Exercise directions
Each line of the material below should be retyped precisely as it appears.

Data excerpt
= Beginning of Section =
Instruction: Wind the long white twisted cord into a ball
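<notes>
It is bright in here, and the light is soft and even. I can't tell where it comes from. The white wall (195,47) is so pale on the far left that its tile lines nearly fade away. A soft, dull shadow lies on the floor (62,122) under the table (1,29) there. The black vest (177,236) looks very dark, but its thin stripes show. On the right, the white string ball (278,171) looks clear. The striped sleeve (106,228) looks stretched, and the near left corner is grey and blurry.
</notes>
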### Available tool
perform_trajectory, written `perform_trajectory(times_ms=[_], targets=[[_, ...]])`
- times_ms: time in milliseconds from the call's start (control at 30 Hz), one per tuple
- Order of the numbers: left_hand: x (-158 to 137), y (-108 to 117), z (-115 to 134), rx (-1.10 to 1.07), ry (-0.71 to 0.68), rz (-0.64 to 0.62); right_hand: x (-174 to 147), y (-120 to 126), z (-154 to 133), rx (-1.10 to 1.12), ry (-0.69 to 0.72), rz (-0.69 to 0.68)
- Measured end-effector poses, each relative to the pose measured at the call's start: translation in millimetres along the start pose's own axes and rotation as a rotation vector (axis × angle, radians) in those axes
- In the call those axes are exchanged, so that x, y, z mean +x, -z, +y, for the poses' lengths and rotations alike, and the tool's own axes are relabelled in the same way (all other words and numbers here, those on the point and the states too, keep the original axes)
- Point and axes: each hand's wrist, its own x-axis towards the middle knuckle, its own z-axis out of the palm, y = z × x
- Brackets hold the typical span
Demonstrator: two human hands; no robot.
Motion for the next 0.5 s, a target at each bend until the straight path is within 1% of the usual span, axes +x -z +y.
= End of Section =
Expected answer
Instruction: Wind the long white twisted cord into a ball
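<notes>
It is bright in here, and the light is soft and even. I can't tell where it comes from. The white wall (195,47) is so pale on the far left that its tile lines nearly fade away. A soft, dull shadow lies on the floor (62,122) under the table (1,29) there. The black vest (177,236) looks very dark, but its thin stripes show. On the right, the white string ball (278,171) looks clear. The striped sleeve (106,228) looks stretched, and the near left corner is grey and blurry.
</notes>
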### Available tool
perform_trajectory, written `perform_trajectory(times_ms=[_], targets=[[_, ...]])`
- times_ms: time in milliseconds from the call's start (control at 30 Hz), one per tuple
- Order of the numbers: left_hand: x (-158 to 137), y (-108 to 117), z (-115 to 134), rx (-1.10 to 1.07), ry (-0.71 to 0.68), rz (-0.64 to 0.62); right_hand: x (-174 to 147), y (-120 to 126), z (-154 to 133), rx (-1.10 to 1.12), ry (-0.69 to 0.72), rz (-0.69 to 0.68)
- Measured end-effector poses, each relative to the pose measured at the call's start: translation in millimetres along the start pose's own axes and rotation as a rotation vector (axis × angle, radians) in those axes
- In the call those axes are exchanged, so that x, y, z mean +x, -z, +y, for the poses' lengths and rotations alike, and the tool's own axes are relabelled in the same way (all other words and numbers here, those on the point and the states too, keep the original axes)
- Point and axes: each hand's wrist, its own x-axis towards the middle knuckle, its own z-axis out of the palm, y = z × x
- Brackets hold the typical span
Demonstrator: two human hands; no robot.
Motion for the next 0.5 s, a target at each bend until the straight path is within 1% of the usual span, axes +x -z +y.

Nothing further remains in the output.